This task calls for copying every line in the data below that contains the word "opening".

- MATERIAL SUPPLIED -
^^^^

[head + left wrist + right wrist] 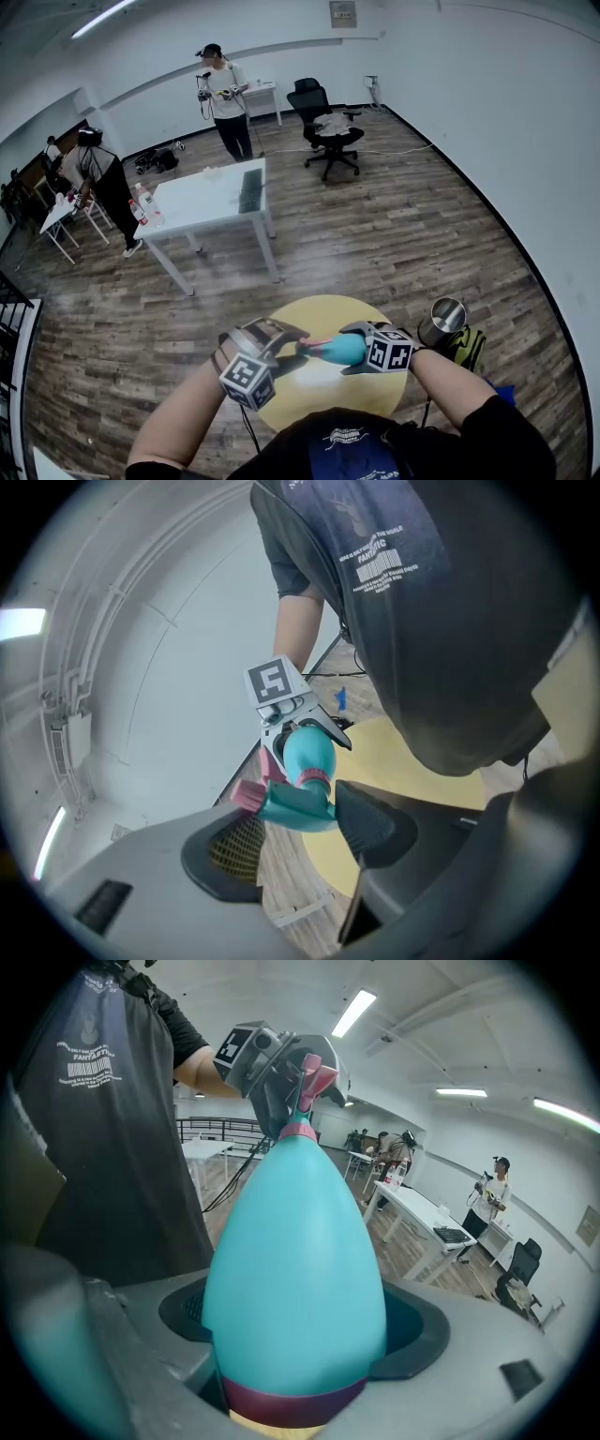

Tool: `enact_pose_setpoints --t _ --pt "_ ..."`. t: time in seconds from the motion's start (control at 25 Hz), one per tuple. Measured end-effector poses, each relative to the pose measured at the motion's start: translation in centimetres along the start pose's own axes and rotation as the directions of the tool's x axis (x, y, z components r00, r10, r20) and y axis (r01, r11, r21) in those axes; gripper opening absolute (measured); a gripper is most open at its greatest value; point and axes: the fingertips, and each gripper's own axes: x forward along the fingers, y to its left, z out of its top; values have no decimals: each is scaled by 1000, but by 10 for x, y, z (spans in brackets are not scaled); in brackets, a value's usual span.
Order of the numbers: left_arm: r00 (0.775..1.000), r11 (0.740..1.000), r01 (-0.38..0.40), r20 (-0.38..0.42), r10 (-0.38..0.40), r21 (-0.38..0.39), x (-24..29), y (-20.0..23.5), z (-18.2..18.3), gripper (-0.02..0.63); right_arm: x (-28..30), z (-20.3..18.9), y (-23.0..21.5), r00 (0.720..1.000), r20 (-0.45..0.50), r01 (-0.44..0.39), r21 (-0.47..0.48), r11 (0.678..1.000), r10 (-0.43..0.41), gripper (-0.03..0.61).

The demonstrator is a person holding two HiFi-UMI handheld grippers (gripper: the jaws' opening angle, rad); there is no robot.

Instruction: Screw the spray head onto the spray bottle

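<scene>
Bottle neck points straight at the left hand-held gripper (302, 816).
Low centre of the head view, above the round yellow bench (323, 314), the right hand-held gripper (300, 1372) pinches the teal egg-shaped plastic spray bottle (295, 1260) near its base. Its long axis runs leftward to the teal, pink-nozzled spray head (292, 803), clamped in the left jaws.
</scene>
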Motion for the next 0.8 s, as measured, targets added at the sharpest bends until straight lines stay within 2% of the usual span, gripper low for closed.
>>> enact_pose_setpoints --t 0.08,0.16,0.36,0.44,0.56,0.8 --pt "1000 998 0 19 2 -61 -3 5 2 272 0 2 0 1000 8 -9 9 1000 9 451" --pt "999 987 5 52 4 -158 -8 12 4 264 -1 4 -1 1000 21 -22 20 1000 21 451" --pt "992 930 27 125 20 -368 -16 11 9 230 -5 10 6 999 42 -28 14 999 28 453" --pt "988 884 34 148 40 -467 -16 12 5 227 -7 11 6 999 44 -18 18 1000 18 453" --pt "977 793 36 188 100 -608 -22 18 -2 232 -7 13 6 998 61 -11 22 1000 10 453" --pt "932 655 58 277 235 -754 -34 35 4 232 -17 28 0 993 115 21 56 998 -27 453"
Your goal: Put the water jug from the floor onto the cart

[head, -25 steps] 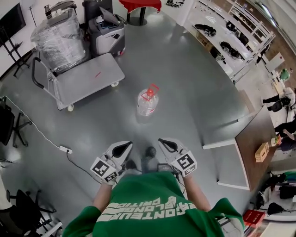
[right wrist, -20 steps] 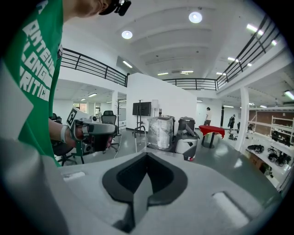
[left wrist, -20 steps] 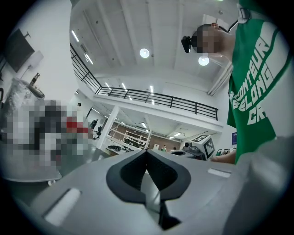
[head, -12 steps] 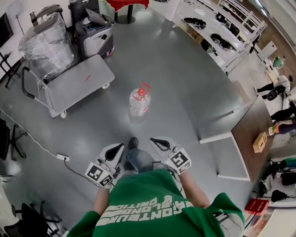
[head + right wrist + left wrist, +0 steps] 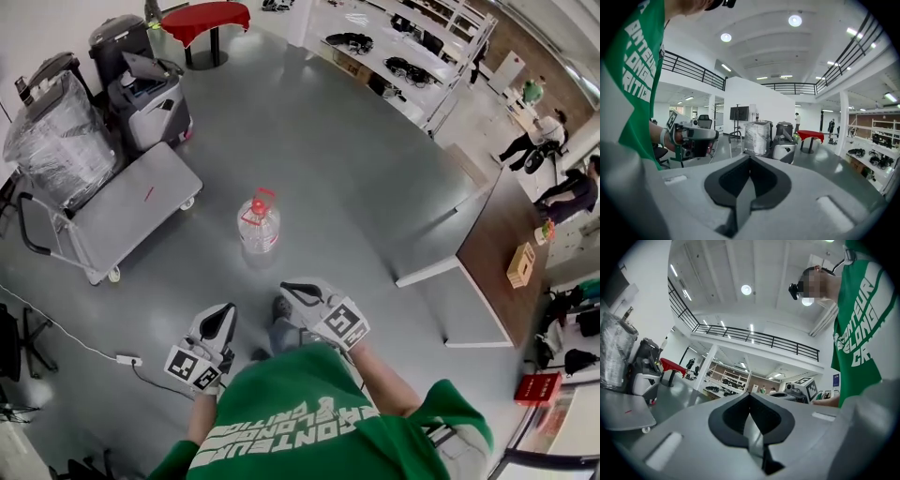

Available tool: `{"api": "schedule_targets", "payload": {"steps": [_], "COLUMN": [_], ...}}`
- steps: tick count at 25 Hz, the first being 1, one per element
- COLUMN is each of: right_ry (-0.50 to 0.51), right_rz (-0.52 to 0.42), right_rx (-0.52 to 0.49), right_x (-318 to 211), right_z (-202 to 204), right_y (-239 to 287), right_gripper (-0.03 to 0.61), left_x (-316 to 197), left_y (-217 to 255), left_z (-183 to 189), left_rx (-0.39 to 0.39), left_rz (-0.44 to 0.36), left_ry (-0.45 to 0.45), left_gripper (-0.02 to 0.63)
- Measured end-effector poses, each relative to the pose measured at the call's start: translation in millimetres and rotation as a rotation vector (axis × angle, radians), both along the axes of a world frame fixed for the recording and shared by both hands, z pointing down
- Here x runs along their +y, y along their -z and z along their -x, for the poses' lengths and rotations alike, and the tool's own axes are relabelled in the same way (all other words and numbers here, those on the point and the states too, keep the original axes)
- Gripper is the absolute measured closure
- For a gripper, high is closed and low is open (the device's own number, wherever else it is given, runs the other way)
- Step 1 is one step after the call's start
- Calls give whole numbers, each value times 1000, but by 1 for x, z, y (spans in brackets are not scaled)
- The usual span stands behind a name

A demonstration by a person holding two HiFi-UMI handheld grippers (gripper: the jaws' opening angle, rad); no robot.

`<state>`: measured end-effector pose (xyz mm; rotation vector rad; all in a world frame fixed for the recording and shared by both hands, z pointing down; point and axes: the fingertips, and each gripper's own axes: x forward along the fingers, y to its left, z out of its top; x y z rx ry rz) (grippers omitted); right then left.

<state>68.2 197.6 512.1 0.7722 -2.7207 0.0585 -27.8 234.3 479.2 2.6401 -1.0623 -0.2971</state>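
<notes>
The left gripper (image 5: 218, 322) and the right gripper (image 5: 298, 292) sit side by side at the lower middle of the head view, just above the person's green shirt (image 5: 300, 422); each gripper's own view shows its jaws closed flat against each other with nothing between them; both are empty. Carried this way, close to the body and pointing roughly up-frame toward the water jug (image 5: 258, 225), they look to be in transit rather than at work; shut jaws are the natural way to carry them while nothing is within reach, and they will have to part before any grasp.

The water jug stands upright on the grey floor (image 5: 375, 178) near the centre of the frame, well apart from both grippers and above them in the picture; it has not been picked up. The cart (image 5: 122, 211) lies to its left, near but not touching, with a bare flat grey deck and a dark push handle at the far left edge; that open deck leaves room to set the jug down.

The jug is clear plastic, round-bodied and ribbed, with a red cap and a red carrying handle standing up at the neck; how full it is I cannot tell. The handle seems the likeliest place to take hold.
</notes>
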Motion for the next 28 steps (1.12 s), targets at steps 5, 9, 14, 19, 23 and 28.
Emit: {"api": "schedule_targets", "payload": {"steps": [5, 9, 14, 19, 23, 28], "right_ry": [-63, -86, -130, -144, -158, -200], "right_rz": [8, 9, 15, 5, -5, -4], "right_rx": [8, 26, 22, 20, 16, 6], "right_x": [-34, -49, -82, -117, -143, -169], "right_z": [-23, -34, -51, -64, -76, -98], "right_y": [3, 4, 0, 9, 12, 10], "right_gripper": [586, 586, 586, 586, 586, 586], "left_x": [-41, -63, -94, -132, -159, -188], "left_y": [12, 8, 3, 12, 14, 10], "left_z": [-22, -33, -48, -59, -72, -96], "left_rx": [-3, 6, 2, -10, -8, -24], "left_rz": [-25, -20, -10, -15, -11, -7], "left_ry": [-55, -86, -126, -134, -141, -194], "left_gripper": [603, 603, 603, 603, 603, 603]}}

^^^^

- ANSWER SECTION -
Tool: `enact_pose_setpoints --t _ --pt "_ ..."`. t: time in seconds from the motion's start (control at 25 Hz), one per tuple. Measured end-effector poses, each relative to the pose measured at the motion's start: translation in centimetres along the start pose's own axes and rotation as the directions of the tool's x axis (x, y, z components r00, r10, r20) and y axis (r01, r11, r21) in those axes; gripper opening absolute (measured); a gripper is most open at its greatest value; point and axes: the fingertips, and each gripper's own axes: x forward along the fingers, y to its left, z out of its top; values have no decimals: each is scaled by 1000, but by 10 for x, y, z (spans in brackets are not scaled); in brackets, a value's usual span.
The demonstrator is a person holding two HiFi-UMI handheld grippers (gripper: the jaws' opening angle, rad); there is no robot.
A demonstration by a person holding two HiFi-UMI handheld grippers (gripper: the jaws' opening angle, rad); no robot.

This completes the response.